■ WHAT IS REQUIRED
If a line below contains the string "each", copy it out.
*** SOURCE MATERIAL Section Begins ***
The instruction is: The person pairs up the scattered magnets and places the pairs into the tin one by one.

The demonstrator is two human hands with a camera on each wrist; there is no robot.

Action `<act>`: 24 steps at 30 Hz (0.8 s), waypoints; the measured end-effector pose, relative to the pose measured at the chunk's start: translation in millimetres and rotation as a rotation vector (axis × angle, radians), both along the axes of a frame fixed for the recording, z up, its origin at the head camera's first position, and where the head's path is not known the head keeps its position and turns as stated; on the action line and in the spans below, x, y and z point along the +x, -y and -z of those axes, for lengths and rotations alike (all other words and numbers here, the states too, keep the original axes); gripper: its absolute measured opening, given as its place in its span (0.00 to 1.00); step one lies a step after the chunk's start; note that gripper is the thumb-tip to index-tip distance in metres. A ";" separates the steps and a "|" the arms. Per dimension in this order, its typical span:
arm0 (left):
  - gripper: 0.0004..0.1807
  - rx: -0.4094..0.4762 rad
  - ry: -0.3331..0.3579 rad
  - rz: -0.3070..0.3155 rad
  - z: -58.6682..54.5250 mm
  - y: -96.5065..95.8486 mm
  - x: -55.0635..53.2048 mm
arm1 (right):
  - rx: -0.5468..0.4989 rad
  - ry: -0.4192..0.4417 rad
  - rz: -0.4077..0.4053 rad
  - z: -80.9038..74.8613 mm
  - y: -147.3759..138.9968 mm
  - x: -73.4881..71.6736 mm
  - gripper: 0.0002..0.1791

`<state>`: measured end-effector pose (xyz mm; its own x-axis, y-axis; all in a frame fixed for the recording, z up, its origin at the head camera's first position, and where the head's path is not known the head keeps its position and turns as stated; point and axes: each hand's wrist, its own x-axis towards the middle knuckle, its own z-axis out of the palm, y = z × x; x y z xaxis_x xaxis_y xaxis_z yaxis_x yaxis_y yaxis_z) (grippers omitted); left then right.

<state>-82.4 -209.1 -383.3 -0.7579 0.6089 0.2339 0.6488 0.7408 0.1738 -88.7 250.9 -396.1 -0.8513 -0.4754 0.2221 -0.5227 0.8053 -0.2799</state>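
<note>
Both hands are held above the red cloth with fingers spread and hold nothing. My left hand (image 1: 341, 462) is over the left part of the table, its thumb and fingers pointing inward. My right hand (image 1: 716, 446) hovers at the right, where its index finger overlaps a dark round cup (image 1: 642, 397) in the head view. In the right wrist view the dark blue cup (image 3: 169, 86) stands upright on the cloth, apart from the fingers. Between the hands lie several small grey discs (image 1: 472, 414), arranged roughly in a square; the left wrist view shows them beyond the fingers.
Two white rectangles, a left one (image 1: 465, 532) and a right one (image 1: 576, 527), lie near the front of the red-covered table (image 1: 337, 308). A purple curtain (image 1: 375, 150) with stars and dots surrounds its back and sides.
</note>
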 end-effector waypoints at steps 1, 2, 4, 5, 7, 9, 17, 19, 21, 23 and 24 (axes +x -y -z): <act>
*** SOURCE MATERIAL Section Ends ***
■ RESULT OF THIS EXERCISE
The demonstrator is two human hands with a camera on each wrist; there is no robot.
`<state>`: measured end-effector pose (xyz mm; its own x-axis, y-axis; all in a frame fixed for the recording, z up, its origin at the head camera's first position, and where the head's path is not known the head keeps its position and turns as stated; point and axes: each hand's wrist, its own x-axis towards the middle knuckle, its own z-axis out of the palm, y = z × x; x y z xaxis_x xaxis_y xaxis_z yaxis_x yaxis_y yaxis_z) (grippers omitted); left then right.

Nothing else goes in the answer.